Recorded data
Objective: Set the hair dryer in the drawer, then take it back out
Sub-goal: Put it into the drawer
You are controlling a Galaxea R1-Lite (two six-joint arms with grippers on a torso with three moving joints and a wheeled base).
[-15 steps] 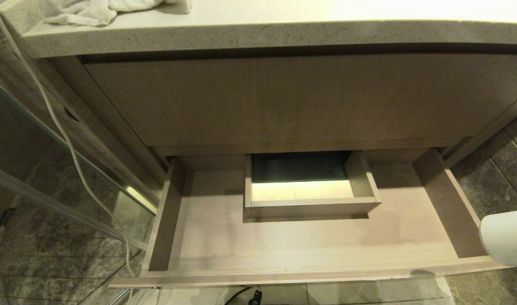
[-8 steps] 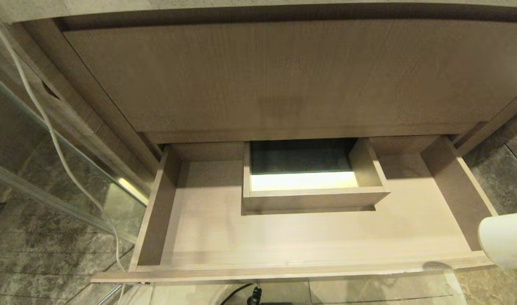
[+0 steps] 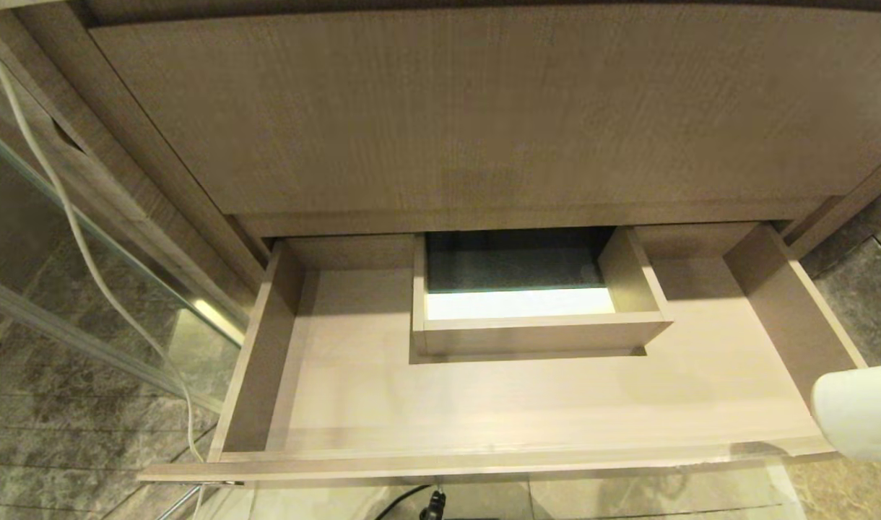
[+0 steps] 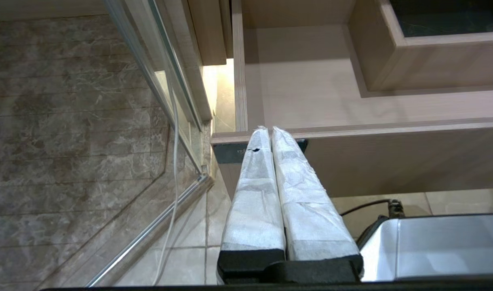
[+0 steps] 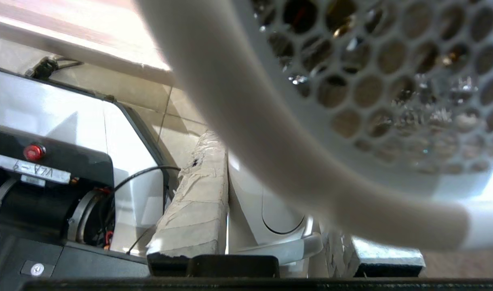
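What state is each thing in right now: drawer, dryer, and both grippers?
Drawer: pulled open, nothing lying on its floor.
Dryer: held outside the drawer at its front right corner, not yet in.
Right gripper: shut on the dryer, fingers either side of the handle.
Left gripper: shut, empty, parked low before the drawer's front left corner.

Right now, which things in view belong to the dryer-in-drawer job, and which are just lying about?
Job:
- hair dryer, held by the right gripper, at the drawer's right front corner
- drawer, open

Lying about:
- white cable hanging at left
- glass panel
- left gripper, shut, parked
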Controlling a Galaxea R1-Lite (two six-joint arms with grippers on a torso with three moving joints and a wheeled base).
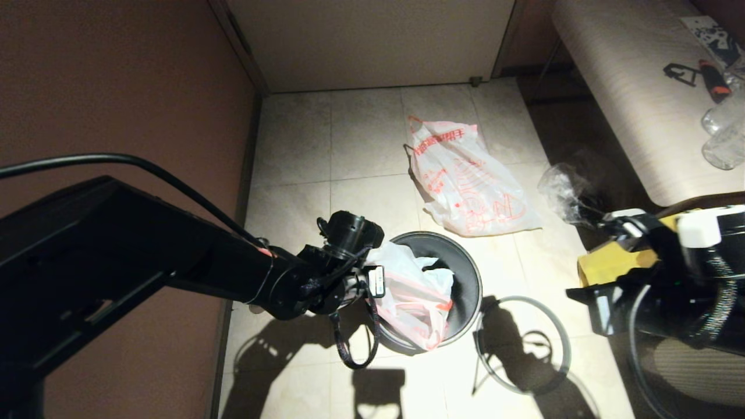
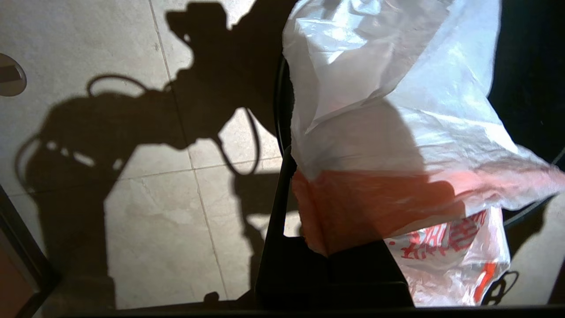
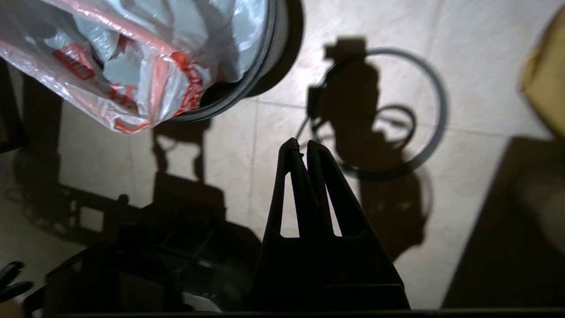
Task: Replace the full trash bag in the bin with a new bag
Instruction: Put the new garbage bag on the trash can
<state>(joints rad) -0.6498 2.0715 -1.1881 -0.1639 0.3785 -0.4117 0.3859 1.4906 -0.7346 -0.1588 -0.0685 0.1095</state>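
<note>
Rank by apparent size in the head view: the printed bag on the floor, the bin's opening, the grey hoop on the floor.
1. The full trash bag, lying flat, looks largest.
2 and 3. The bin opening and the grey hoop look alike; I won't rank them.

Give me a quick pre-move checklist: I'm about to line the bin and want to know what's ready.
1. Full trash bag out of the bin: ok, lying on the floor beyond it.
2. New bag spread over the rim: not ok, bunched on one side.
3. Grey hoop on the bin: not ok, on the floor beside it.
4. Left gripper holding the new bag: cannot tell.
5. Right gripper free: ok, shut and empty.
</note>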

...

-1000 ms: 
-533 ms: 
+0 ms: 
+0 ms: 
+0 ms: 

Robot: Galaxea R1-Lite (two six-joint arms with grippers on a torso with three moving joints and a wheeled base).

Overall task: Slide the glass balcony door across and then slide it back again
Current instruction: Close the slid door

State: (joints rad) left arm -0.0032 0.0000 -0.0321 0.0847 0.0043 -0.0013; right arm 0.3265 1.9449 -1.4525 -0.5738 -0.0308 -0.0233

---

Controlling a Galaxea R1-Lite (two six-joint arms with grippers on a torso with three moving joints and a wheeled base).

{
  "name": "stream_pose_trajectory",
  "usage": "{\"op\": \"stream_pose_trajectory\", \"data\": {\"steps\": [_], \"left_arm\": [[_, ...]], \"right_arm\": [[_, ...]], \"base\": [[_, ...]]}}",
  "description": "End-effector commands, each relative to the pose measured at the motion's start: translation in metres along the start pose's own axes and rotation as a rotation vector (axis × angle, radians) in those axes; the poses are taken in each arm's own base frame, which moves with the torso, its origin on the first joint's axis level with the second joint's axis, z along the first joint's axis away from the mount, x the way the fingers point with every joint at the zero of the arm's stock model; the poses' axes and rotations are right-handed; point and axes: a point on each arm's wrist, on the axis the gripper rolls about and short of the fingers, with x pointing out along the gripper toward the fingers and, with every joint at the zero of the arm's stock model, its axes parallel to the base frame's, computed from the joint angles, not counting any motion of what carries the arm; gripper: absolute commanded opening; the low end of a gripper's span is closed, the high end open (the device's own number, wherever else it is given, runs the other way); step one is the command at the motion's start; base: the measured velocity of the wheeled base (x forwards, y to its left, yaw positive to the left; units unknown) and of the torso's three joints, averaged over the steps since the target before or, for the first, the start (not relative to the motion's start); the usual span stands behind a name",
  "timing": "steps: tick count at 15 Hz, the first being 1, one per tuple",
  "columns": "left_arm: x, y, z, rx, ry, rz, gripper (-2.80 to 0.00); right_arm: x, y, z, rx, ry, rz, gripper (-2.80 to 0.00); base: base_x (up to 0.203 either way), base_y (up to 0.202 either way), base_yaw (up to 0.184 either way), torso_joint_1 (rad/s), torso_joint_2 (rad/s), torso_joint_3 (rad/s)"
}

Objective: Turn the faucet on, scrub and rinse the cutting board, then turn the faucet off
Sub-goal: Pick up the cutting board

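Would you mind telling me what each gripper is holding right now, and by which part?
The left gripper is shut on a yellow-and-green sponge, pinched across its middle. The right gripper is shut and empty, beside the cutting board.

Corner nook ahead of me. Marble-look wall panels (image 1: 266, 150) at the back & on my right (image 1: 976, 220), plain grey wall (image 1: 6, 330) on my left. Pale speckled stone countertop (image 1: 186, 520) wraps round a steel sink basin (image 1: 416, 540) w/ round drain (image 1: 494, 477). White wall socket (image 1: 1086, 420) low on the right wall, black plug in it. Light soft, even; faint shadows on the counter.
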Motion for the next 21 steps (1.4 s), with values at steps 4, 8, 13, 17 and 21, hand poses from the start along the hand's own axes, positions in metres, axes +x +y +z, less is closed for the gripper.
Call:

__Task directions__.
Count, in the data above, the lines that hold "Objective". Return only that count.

__Response to this task__.
2